Estaría bien si no hablara, pero una vez que lo hizo, quedaría expuesto, y todo sería en vano.

—Oh, por cierto —aliviando la incomodidad, el anciano habló—, he dominado la forma de entrar en el Templo de Dios. Solo necesitas entrar, sacar lo más importante, y puedo reemplazar el Templo de Dios. ¡Crear sirvientes divinos y convertirme en el nuevo dios!

—¿Entrar? —Pranay Martinez se sorprendió un poco y dijo—. ¿Cómo entramos en el Templo de Dios? ¿Dónde estábamos antes no son las ruinas del templo, verdad?

Él solo había visto el Templo de Dios, sin saber qué había dentro.

De hecho.

Lo que Darin le mostró en ese entonces ya estaba infinitamente cerca del Templo de Dios.

—No, el Templo de Dios puede completarse porque hay una cosa crucial dentro.

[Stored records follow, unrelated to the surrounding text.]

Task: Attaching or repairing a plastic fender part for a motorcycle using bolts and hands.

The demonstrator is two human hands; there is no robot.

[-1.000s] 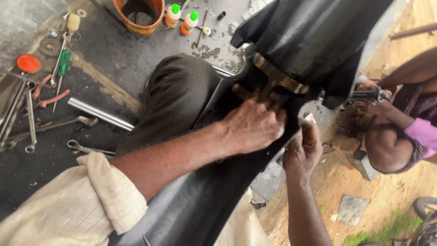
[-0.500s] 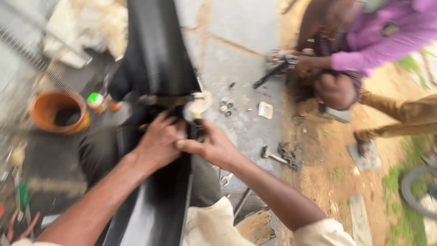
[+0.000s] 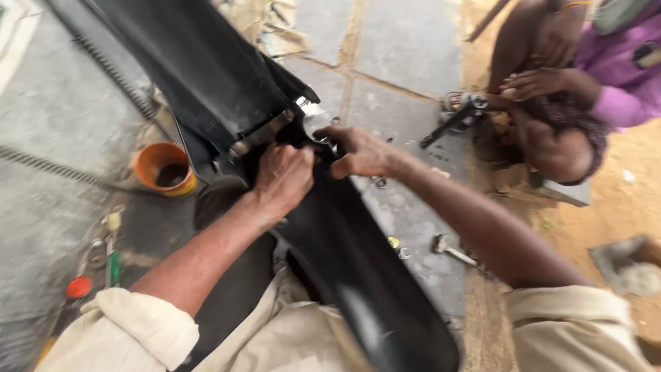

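Note:
A long black plastic body panel lies across my lap, running from the upper left down to the lower middle. A metal bracket crosses it near its middle. My left hand presses on the panel just below the bracket, fingers curled onto it. My right hand grips the panel's right edge beside the bracket, touching the same spot from the other side. Whether a small part is between the fingers is hidden by blur.
An orange bowl stands on the concrete at the left. Small tools and a red cap lie at the lower left. Loose bolts and a wrench lie to the right. Another person in a purple top crouches at the upper right.
The view has swung again, so the panel now slants from upper left to lower middle. Both hands stay on the panel at the bracket, now side by side.

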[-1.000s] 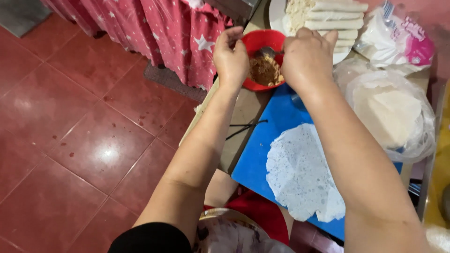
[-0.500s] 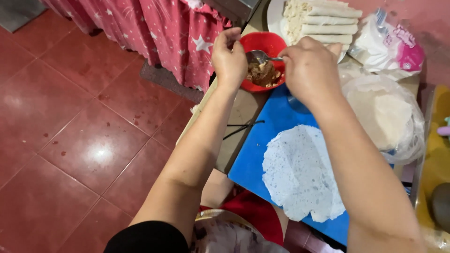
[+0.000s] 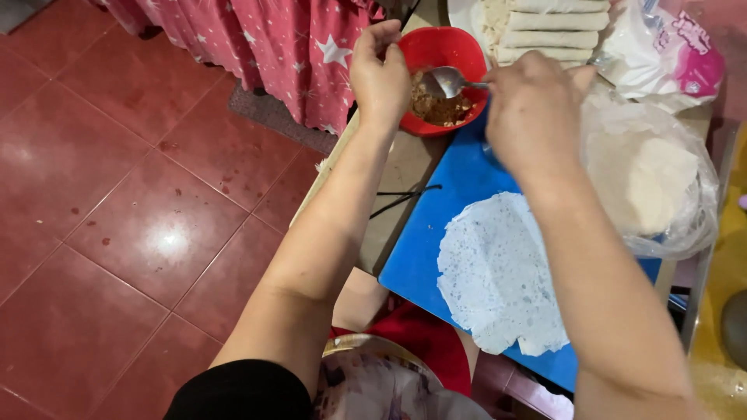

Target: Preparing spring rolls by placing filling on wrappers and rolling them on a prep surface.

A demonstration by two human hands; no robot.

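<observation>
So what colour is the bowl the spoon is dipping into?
Red: the bowl, holding brown filling, shows best in the head view.

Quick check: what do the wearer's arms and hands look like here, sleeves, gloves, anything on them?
Both hands, left hand and right hand, are bare: no gloves, and no rings, watch or bracelet show. Forearms are bare too. A black short sleeve covers the left upper arm.

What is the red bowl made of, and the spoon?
The red bowl looks like plastic: one even bright colour, smooth, slightly glossy rim. The spoon looks like metal: silvery-grey and shiny, catching light, though coated plastic cannot be ruled out.
</observation>
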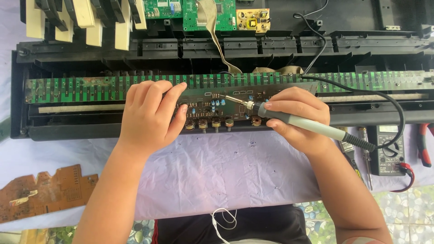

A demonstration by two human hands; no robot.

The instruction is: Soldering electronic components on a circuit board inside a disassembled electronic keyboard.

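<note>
Seen from above, we hold a soldering iron (298, 121) in our right hand (298, 118), the fingers wrapped around its grey handle like a pen, its metal tip resting on the upper face of a small dark circuit board (217, 108) near a cluster of blue components. Our left hand (149, 115) rests on the left end of this board, fingers curled loosely and pressing down on it, fingertips at its top edge. The board lies across the open chassis of a dismantled electronic keyboard (90, 68), just in front of a long green contact strip (77, 89) that runs the width of the case. The iron's black cord (384, 97) loops to the right and back over the chassis. At the upper left we see loose white and black keys (86, 18), and at the top centre green circuit boards (210, 13) joined by a flat ribbon cable (217, 40). On the table, covered by a pale purple cloth (217, 167), lie a brown bare circuit board (45, 190) at lower left and, at right, a multimeter (389, 151), a screwdriver (365, 153) and red-handled pliers (424, 144).
</note>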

Pero esto es solo una suposición de nuestra familia, y queremos pedirle al Santo Maestro que lo verifique —dijo el anciano con emoción en los ojos.

—De acuerdo, pero ¿no hay peligro? —Julio Reed asintió, sin objeciones.

—Definitivamente hay peligro. Porque dentro, hay muchos sirvientes divinos. ¡Por eso mencioné desde el principio, solo tú puedes ayudar! ¡Porque has suprimido el Templo de Dios antes! —El anciano se emocionó más mientras hablaba.